Другие также высказывали мысли, очень напоминающие идеи Юнгера. «Люди умирают каждый день и каждый день восстают из мертвых», — писал Вольфганг Клюге, размышляя о понятии возрождения через войну, высказанном Юнгером. В одном из следующих писем он также упомянул: «Мы, принужденные идти по темной стороне жизни, больше цепляемся за красоту, чем те, кто ей обладает». Война подтверждает жизнь, а жизнь, как казалось Зигфриду Ремеру, подтверждает войну: «Но для нас война теперь стала формой жизни, которая, конечно же, полна опасностей, грязи и крови, но мы стоим посреди всего этого и в какой-то мере одобряем». Зигберт Штеманн также понимал войну «не как бегство от нашего полного страстей времени, но, скорее, как дверь, ведущую в него». Хайнцу Кюхлеру было «любопытно отправиться на войну с отношением, которое у нас должно быть: без ненависти, без страсти, без эмоций, с ней связанных.
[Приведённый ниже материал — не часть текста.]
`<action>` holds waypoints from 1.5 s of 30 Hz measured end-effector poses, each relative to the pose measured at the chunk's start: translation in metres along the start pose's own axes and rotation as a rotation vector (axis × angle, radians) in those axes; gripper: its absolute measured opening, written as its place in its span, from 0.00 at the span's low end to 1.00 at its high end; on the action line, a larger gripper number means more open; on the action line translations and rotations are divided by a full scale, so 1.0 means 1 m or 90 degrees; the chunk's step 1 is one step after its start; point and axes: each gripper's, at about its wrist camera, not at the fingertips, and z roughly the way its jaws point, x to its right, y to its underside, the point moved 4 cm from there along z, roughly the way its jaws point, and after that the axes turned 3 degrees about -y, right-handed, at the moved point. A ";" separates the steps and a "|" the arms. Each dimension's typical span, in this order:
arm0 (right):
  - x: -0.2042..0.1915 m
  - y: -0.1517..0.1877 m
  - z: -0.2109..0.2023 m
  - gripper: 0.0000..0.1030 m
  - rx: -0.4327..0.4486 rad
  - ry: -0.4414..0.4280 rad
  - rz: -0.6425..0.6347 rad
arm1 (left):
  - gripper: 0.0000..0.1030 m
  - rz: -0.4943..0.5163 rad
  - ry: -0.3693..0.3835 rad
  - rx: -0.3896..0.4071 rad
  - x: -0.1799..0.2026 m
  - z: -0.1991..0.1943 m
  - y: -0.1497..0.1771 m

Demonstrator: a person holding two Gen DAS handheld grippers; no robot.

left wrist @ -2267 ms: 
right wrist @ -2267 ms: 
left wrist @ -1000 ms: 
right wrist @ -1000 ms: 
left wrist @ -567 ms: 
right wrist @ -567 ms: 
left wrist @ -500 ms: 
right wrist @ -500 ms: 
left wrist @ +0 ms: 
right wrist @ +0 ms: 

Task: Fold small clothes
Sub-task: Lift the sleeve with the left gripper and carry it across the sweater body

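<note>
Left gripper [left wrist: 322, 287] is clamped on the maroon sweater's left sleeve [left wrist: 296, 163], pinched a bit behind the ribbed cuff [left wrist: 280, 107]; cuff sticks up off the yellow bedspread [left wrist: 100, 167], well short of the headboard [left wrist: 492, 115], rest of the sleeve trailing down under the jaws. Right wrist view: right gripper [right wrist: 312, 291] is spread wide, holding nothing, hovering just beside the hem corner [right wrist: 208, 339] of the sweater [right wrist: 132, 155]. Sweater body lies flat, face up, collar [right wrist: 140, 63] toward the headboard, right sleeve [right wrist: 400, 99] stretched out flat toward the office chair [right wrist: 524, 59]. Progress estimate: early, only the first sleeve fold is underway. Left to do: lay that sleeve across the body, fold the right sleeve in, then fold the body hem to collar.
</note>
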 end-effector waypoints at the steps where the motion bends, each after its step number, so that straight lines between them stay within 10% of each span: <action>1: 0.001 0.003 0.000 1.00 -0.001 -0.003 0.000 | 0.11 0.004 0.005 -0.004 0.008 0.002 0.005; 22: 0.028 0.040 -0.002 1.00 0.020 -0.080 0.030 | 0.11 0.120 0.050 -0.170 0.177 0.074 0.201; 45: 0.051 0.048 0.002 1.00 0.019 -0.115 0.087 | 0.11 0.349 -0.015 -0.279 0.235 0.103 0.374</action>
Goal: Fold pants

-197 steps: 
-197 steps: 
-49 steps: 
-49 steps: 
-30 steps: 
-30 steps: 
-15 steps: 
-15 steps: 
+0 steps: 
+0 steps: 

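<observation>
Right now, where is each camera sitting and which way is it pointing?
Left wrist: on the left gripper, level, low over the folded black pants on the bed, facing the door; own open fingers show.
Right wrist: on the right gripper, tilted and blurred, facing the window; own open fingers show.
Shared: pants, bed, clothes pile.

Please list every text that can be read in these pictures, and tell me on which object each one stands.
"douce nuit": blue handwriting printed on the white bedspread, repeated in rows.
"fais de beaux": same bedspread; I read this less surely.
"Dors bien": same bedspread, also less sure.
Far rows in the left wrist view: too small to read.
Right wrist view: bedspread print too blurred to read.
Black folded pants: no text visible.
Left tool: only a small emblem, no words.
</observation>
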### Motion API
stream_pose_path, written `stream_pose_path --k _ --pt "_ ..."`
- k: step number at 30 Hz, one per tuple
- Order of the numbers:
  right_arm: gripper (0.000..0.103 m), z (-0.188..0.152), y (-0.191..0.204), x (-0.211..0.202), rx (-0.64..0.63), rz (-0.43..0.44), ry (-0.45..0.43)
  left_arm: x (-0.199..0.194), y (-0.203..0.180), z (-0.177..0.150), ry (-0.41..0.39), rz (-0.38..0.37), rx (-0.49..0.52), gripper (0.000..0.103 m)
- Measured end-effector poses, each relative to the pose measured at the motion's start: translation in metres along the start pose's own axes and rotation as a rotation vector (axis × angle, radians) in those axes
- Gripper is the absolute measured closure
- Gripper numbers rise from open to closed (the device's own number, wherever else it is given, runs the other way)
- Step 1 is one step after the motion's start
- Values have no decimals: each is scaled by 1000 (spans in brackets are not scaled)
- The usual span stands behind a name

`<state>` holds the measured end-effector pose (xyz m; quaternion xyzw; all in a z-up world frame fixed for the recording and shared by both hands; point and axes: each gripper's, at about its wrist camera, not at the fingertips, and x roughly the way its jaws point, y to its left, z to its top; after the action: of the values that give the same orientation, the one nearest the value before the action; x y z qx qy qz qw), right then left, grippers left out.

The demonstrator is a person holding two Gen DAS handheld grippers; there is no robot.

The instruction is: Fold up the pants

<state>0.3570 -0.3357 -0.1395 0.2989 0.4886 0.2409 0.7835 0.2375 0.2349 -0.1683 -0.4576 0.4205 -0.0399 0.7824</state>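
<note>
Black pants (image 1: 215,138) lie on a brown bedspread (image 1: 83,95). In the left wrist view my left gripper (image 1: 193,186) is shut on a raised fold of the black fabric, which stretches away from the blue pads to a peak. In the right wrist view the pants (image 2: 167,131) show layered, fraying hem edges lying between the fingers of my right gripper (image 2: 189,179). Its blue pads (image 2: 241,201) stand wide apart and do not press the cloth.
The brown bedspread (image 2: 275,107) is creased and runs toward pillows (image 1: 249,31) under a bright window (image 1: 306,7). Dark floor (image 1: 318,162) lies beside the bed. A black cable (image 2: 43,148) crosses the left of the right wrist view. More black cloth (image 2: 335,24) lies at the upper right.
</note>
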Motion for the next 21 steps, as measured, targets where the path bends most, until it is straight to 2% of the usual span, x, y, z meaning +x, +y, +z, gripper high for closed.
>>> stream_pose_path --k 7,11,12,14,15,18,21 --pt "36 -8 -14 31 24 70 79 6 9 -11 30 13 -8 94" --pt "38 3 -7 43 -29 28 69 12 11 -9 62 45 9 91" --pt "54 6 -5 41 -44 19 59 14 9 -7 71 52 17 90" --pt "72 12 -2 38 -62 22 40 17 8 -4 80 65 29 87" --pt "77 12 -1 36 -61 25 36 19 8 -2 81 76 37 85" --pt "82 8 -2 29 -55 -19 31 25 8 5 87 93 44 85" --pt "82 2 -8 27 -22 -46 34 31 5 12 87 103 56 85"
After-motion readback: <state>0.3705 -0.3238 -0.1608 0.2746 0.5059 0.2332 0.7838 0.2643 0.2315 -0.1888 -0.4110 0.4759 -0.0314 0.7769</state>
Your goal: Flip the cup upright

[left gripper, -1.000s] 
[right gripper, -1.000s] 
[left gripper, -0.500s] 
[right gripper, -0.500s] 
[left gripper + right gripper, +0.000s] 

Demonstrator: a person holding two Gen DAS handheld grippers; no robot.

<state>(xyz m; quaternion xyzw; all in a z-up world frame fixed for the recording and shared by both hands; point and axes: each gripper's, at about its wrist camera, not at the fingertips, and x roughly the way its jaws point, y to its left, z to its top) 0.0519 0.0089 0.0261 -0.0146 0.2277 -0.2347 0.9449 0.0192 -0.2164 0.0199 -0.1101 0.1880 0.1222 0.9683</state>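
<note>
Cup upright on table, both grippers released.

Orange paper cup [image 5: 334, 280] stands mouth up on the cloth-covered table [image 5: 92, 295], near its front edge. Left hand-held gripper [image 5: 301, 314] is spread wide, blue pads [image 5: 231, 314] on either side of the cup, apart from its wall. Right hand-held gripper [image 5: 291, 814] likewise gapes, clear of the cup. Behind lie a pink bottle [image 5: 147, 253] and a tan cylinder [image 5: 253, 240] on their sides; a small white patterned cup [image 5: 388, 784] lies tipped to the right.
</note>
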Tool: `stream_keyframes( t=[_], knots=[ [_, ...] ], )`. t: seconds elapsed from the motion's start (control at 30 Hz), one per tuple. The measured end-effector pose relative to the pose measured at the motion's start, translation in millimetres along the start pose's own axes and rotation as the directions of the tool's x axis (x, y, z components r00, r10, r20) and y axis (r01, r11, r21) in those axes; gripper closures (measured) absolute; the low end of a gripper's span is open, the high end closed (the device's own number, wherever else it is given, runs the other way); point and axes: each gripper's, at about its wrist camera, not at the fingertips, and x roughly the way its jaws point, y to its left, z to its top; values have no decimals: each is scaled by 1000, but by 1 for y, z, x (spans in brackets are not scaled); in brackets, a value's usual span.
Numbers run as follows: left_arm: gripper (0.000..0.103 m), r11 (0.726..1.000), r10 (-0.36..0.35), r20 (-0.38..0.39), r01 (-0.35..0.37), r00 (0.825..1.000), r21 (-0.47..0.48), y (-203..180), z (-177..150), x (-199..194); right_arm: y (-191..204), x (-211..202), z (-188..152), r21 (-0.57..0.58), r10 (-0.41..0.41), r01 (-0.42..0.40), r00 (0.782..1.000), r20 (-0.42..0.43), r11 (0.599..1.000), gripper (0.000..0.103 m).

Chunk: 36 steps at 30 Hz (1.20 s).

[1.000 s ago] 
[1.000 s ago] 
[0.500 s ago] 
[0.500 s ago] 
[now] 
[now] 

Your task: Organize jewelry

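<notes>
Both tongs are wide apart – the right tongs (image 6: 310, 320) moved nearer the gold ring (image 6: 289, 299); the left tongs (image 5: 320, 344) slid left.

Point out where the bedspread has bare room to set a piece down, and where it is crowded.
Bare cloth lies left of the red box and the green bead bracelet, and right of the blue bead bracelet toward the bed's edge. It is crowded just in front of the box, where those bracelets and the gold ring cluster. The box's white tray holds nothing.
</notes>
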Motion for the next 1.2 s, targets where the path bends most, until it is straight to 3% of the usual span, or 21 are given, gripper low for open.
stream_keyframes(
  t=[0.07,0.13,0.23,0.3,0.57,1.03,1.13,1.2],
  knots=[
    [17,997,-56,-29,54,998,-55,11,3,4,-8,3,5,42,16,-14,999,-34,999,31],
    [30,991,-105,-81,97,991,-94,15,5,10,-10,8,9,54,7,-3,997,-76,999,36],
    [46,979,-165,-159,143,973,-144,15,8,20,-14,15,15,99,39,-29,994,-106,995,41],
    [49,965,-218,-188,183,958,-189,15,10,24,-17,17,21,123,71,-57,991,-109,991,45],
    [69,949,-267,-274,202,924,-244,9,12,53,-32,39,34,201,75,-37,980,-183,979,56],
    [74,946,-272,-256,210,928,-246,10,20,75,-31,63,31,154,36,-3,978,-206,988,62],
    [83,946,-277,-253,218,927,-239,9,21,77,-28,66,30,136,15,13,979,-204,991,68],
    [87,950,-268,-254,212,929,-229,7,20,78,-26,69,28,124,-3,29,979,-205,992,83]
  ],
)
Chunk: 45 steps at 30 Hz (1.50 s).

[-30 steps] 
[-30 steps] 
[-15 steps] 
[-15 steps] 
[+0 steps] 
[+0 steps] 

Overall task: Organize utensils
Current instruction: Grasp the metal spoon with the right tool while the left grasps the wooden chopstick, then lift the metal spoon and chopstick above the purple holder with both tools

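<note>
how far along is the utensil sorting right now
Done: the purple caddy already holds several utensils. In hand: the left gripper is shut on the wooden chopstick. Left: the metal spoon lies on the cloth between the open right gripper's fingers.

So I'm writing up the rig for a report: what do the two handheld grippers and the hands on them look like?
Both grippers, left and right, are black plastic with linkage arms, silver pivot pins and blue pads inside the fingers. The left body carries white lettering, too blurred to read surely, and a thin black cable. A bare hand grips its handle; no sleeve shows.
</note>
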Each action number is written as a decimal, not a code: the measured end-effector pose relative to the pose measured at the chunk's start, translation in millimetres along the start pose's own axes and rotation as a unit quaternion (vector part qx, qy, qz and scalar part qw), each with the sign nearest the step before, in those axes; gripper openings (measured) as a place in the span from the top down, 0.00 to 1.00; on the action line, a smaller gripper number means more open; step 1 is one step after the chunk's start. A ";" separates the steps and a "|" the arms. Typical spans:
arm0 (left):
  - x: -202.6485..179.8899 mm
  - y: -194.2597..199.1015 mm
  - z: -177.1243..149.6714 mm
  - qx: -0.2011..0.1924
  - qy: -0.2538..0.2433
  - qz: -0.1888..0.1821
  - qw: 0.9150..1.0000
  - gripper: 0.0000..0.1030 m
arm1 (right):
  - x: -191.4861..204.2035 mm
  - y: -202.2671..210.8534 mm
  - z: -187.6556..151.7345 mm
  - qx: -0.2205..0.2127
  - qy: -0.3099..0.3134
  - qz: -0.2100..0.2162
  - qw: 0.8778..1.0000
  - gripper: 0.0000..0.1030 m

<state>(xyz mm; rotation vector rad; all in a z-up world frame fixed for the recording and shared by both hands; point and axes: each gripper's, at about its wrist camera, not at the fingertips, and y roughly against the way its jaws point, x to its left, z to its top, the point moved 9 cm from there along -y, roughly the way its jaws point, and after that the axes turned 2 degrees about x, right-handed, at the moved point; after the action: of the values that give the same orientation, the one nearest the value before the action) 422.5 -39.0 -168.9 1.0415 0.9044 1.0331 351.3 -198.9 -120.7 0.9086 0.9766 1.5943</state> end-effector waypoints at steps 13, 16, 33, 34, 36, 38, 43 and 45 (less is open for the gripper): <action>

Но, несмотря на это, мы сражаемся». Позднее Кюхлер отмечал: «Война здесь [в России] ведется в полном смысле как война культур. Из наших поступков, сердец и совести, похоже, исчезли всякие следы гуманности».
На первый взгляд, юнгеровский «рабочий-солдат», так называемый «новый человек», которого прославляли в годы после Первой мировой, казался персонифицированным в безымянном солдате, выносившем на себе страшную повседневную военную жизнь и продолжавшем делать свое дело, несмотря на победы или поражения. Журнал «Сигнал», прекрасный образчик продукции военного времени, издаваемый пропагандистским аппаратом Йозефа Геббельса, хвастливо писал в 1942 году: «Создание нового типа воина, который отважно противостоит продуктам военных технологий, стало похвальным достижением немецкой пехоты 1918 года». Там же указывалось, что эти фронтовики «передали грядущим поколениям духовное наследие, науку и знание нового человека». Связать воедино так называемого «нового солдата» Второй мировой войны и прославленного солдата-окопника Первой мировой войны нацисты пытались настолько активно, что даже выпустили серию открыток, изображавших суровых, бесстрашных бойцов штурмовых групп 1918 года, несомненно, чтобы напомнить солдатам, что они выкованы из материала, овеянного легендами. И все же это изображение бесстрастных, эффективных воинов неспособно показать то сложное взаимодействие сил, которое служило мотивацией для солдат.